-- WORK REQUEST --
Word for word, restate the lines from the start of the data down to the line with "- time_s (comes", both included.

-- DATASET CONTENT --
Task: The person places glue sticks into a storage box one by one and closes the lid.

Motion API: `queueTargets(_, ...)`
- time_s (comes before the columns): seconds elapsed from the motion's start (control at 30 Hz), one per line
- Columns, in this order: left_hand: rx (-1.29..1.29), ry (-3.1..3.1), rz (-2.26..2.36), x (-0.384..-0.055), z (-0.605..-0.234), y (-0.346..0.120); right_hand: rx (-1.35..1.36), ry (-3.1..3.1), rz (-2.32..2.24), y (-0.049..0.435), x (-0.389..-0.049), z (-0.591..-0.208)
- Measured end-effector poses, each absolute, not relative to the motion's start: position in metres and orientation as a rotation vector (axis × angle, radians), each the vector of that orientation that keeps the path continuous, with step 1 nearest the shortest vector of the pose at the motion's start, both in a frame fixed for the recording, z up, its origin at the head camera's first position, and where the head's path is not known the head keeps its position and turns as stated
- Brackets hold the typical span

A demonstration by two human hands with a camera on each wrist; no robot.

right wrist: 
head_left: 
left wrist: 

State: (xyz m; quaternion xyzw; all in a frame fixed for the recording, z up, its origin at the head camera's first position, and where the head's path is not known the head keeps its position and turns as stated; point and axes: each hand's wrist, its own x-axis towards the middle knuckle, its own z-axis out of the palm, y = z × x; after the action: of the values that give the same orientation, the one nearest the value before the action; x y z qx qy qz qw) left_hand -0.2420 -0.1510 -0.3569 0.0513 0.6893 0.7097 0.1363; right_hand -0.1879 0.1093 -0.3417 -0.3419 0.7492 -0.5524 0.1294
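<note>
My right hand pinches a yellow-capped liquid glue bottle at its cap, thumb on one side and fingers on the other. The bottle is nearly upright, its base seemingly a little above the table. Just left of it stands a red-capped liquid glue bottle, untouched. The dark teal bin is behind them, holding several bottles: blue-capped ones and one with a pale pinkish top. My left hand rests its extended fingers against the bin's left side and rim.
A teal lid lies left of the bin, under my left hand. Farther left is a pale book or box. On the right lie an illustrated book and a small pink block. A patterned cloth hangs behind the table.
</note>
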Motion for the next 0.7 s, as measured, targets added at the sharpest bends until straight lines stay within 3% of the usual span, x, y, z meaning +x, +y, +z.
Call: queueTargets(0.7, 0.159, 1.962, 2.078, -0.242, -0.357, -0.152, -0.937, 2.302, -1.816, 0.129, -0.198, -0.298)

-- FINAL ANSWER --
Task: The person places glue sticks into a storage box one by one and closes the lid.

Motion API: `queueTargets(_, ...)`
- time_s (comes before the columns): seconds elapsed from the motion's start (control at 30 Hz), one per line

No other output belongs with this exercise.